**What you need to do:** The answer must be every line from the listing that holds the string "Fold".

**Data in this exercise:**

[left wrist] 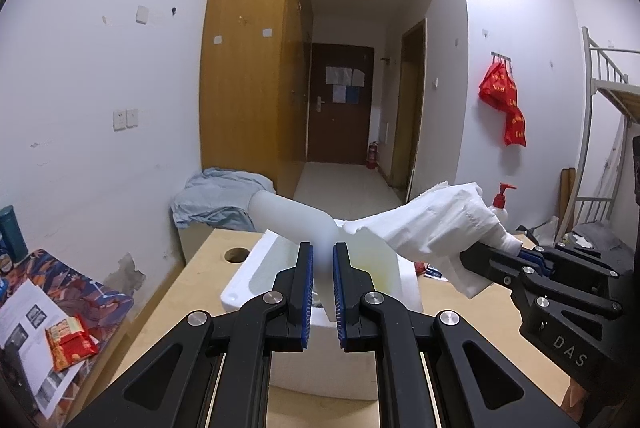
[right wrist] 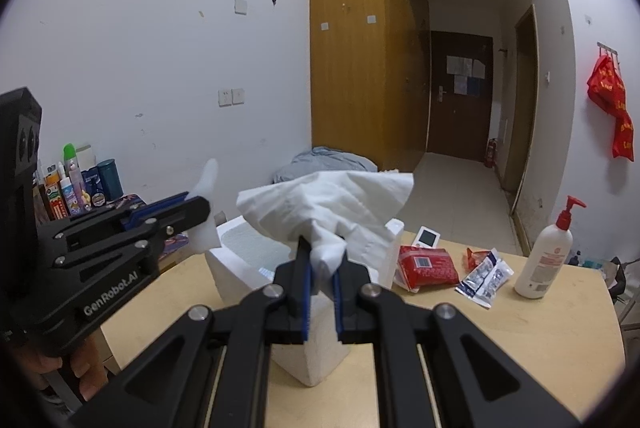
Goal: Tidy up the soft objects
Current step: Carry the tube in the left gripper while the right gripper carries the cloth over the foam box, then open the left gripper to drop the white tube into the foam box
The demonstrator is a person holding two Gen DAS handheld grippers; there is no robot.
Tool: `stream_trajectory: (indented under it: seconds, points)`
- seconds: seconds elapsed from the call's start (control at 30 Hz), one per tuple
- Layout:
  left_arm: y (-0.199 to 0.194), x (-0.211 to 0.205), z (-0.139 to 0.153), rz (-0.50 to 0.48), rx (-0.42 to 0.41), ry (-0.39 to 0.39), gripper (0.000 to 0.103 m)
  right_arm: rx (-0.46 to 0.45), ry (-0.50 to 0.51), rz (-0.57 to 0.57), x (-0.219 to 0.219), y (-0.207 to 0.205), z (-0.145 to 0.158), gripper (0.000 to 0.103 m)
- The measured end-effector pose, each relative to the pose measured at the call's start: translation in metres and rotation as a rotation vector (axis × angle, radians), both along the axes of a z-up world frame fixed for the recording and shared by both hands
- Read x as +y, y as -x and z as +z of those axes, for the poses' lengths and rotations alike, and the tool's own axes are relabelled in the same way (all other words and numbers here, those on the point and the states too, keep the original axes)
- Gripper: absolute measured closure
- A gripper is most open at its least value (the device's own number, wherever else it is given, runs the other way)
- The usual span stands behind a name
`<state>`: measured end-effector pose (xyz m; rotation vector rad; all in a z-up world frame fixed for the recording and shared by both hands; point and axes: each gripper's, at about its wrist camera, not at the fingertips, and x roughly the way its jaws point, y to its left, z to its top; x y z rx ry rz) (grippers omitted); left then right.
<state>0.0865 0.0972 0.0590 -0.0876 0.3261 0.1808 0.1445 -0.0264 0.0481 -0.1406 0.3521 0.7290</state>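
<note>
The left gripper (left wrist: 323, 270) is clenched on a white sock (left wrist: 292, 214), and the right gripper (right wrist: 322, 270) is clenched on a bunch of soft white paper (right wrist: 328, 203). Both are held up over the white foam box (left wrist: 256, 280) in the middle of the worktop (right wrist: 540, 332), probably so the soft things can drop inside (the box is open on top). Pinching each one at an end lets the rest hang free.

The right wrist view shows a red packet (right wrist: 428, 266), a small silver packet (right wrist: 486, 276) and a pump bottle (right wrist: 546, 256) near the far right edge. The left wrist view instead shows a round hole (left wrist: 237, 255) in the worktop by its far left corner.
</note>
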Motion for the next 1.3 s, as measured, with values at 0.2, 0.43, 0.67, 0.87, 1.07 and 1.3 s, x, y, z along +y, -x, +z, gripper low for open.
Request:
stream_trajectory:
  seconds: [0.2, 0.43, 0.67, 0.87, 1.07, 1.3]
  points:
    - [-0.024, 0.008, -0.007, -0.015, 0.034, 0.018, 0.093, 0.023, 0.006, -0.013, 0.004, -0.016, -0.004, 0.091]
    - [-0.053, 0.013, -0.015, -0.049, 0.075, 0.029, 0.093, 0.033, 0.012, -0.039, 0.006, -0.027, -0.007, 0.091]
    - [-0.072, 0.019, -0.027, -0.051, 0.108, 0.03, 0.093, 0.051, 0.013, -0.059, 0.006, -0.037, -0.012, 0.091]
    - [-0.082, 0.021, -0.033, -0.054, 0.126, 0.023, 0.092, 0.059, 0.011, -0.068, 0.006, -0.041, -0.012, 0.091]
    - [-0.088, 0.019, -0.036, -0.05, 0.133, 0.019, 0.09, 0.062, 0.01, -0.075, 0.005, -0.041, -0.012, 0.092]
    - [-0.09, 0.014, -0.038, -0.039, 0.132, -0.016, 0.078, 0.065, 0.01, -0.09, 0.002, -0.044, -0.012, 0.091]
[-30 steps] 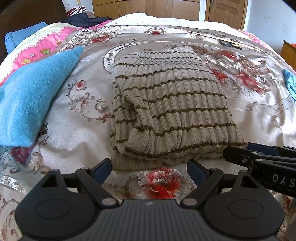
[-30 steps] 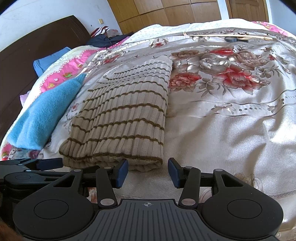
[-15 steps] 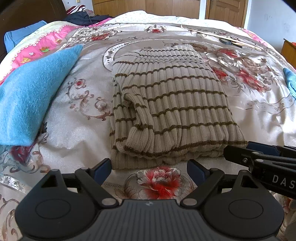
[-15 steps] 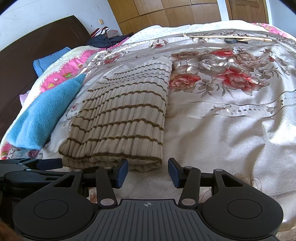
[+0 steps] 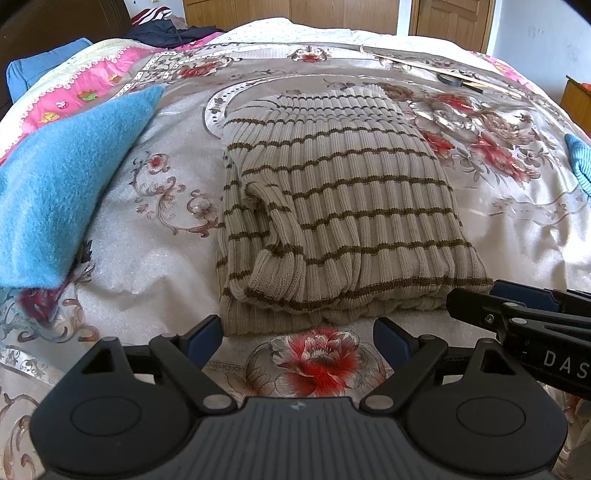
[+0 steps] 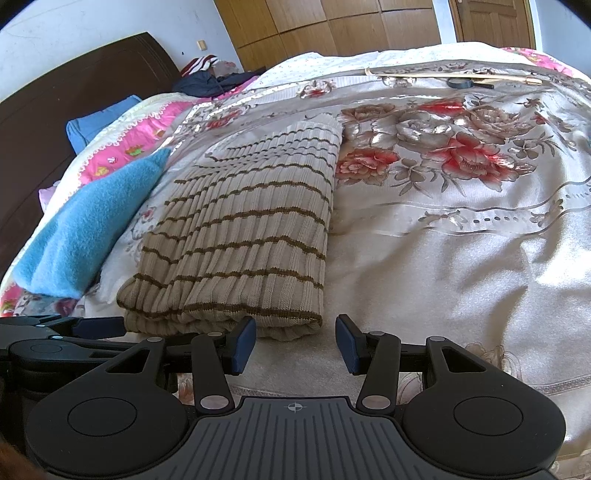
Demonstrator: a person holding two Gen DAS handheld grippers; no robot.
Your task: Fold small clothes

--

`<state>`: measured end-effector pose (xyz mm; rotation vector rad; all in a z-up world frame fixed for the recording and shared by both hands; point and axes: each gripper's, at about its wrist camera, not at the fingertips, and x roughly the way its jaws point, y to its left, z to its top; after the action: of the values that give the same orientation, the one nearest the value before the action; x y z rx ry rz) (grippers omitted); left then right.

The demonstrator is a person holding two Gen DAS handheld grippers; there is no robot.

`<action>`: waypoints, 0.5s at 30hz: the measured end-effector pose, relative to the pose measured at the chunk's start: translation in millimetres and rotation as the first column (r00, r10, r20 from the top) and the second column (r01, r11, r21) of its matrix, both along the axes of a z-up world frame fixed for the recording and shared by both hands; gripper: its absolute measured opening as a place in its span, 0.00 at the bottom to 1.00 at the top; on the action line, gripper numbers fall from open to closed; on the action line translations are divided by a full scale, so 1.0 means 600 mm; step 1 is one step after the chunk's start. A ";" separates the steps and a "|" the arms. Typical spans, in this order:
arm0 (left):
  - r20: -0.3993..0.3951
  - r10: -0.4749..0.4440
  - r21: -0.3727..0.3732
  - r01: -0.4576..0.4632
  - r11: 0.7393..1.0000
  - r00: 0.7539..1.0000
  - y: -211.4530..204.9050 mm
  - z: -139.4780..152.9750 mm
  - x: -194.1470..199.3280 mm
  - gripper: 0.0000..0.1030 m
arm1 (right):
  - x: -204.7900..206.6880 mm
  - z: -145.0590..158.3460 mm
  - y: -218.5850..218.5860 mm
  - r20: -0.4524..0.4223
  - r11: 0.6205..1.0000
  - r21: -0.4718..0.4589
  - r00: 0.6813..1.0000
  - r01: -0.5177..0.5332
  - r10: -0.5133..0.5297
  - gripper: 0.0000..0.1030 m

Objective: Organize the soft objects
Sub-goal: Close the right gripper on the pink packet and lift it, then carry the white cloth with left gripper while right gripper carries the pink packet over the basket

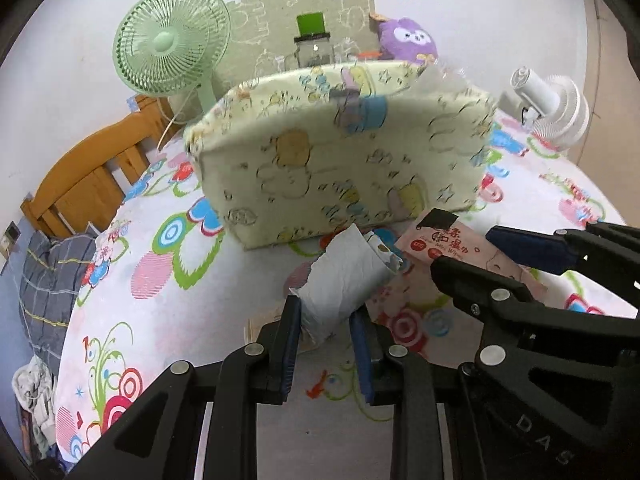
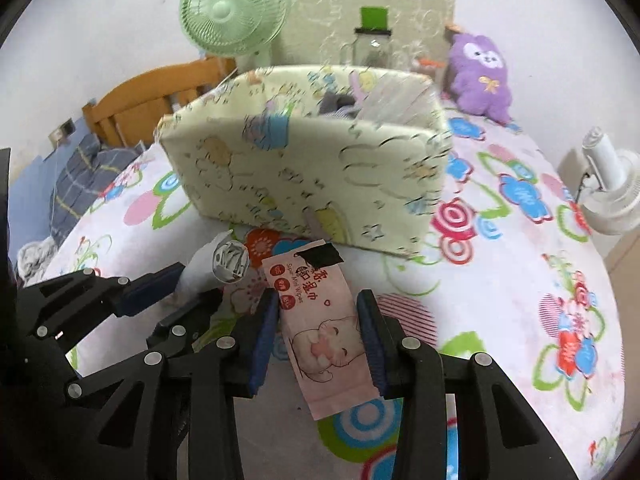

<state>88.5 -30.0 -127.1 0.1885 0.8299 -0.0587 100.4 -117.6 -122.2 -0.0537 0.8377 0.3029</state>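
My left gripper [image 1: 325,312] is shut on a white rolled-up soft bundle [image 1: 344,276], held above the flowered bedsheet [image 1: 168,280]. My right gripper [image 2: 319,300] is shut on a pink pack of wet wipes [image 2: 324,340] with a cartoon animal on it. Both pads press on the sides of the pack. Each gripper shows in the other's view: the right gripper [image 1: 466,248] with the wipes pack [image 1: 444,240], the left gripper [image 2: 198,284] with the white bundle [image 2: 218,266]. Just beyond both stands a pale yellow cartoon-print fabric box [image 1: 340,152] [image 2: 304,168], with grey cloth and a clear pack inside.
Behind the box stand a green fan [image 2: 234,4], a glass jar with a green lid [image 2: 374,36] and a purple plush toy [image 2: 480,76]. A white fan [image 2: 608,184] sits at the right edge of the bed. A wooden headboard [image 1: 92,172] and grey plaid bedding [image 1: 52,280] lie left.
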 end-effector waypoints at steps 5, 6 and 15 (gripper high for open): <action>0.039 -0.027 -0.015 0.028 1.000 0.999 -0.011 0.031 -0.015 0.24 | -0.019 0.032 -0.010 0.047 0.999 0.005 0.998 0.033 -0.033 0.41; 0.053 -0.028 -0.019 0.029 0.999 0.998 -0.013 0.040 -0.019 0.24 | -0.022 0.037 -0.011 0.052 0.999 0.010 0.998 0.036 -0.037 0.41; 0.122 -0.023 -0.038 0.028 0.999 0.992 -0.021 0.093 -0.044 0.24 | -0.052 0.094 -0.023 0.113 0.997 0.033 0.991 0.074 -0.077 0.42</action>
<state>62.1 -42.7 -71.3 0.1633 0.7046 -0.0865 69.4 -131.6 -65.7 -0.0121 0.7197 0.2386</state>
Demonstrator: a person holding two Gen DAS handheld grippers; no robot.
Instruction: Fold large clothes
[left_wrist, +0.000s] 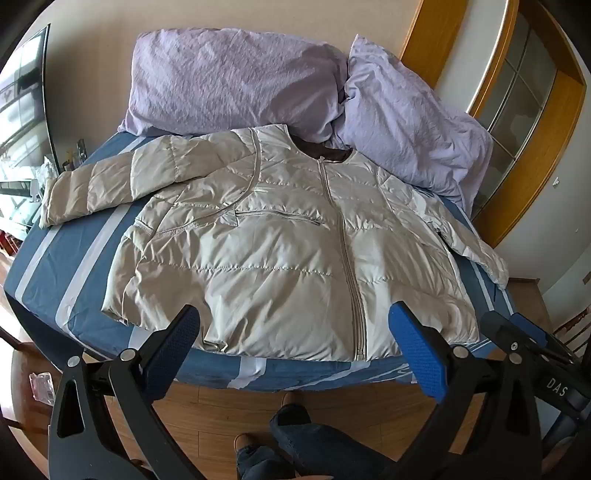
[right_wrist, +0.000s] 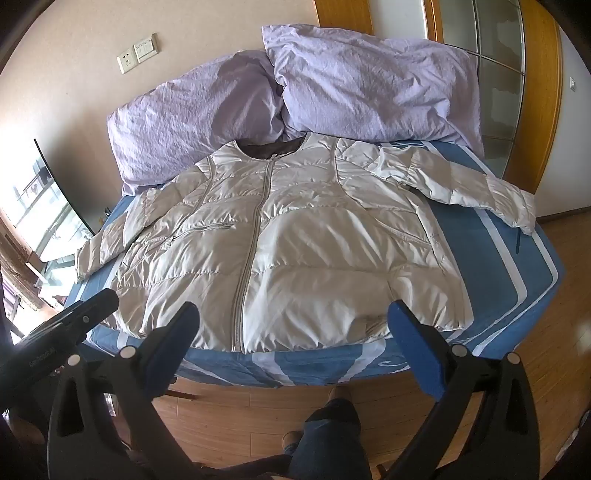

**Problem solution:**
Your task: Fold small clothes
Instruction: Fold large clothes

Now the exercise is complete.